◆ What this task involves
Give again exactly the lines that stretch from the one with "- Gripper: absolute" to the end of the data below, including both of those lines and nothing else.

Source data
┄┄┄┄┄┄┄┄┄┄┄┄┄┄┄┄┄┄┄┄

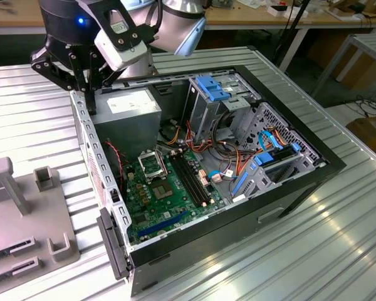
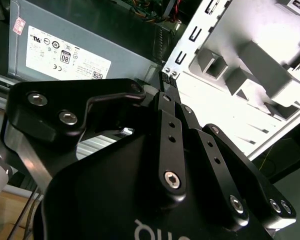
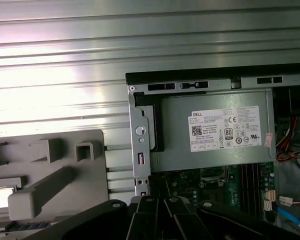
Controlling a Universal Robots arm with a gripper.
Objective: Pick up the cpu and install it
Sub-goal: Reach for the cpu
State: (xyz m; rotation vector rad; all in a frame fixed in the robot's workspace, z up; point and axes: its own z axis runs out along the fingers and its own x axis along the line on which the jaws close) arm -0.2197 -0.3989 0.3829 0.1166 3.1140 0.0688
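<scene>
Logged gripper (image 1: 91,94) above the computer case (image 1: 250,210), at its edge beside the power supply (image 1: 133,108). Read jaws as drawn together at the tips in the second wrist view, nothing seen between them. Located likely cpu (image 3: 2,196), a pale square, seated in a recess of the grey fixture (image 3: 65,142) on the table (image 1: 338,251) beside the case. Judged task barely begun: pickup not done, socket (image 1: 151,165) on the motherboard (image 1: 169,204) apparently unfilled. Noted fixture cut off at the picture's edge in the first wrist view; could not confirm chip's identity or socket interior.
</scene>
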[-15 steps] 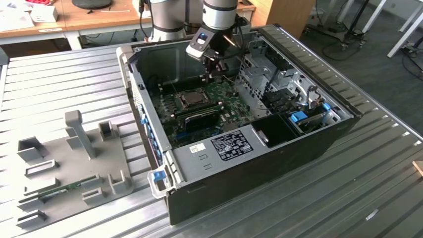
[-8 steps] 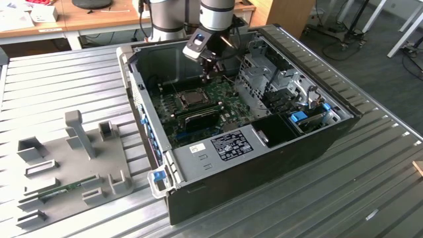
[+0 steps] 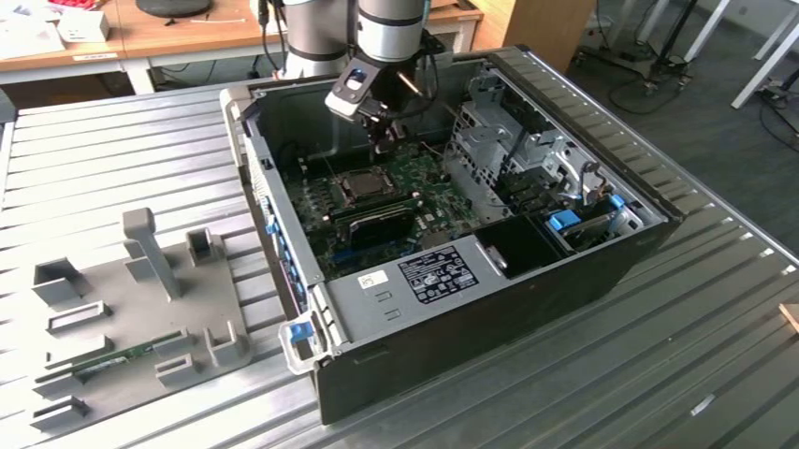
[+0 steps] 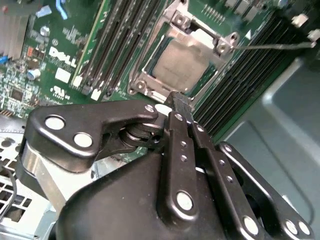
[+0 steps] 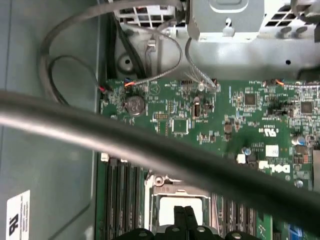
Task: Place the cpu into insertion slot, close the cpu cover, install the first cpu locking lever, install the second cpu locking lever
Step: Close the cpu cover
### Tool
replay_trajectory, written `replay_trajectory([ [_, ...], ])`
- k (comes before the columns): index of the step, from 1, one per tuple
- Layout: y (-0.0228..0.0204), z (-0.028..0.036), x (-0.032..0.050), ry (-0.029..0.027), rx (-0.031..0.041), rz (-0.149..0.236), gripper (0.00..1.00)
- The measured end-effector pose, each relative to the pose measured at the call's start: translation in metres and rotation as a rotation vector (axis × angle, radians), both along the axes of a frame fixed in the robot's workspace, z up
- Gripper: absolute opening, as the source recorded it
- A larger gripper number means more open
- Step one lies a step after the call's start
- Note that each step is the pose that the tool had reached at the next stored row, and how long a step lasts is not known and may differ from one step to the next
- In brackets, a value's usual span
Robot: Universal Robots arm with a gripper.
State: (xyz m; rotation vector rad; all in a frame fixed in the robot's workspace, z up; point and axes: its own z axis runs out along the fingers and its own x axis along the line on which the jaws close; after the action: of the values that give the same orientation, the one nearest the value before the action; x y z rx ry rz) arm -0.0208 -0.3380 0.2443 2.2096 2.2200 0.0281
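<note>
End effector [image 4: 179, 102]: fingers closed together, empty, tips just beside the insertion slot [image 4: 136, 86] rim, mid-frame. Cpu [image 4: 182, 65] seated in slot, upper centre; cpu cover [image 4: 197, 37] appears down over it. Judged: cpu light, rigid, fragile; grip by edges only
</note>
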Motion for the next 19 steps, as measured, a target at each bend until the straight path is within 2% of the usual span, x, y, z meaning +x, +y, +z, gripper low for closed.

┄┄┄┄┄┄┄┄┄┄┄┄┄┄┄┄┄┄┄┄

◆ Result
- Gripper: absolute opening, as the source recorded it
- A larger gripper number means more open
- Step one lies a step after the call's start
- Note that each step is the pose that the tool had reached at the next stored row, and how long a step lasts is not known and may differ from one step to the next
- In brackets, a value's usual span
Robot: Universal Robots arm with a gripper.
State: (xyz m; rotation vector rad; all in a frame fixed in the robot's workspace, z up; point and axes: its own z axis runs out along the fingers and its own x axis along the line on which the jaws close; after the action: of the values that give the same orientation, the one nearest the value before the action; x y z rx ry rz) arm -0.0208 -0.3380 0.2443 2.2096 2.2200 0.0281
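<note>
End effector [image 4: 179, 102]: fingers closed together, empty, tips just beside the insertion slot [image 4: 136, 86] rim, mid-frame. Cpu [image 4: 182, 65] seated in slot, upper centre; cpu cover [image 4: 197, 37] appears down over it. Judged: cpu light, rigid, fragile; grip by edges only
</note>
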Motion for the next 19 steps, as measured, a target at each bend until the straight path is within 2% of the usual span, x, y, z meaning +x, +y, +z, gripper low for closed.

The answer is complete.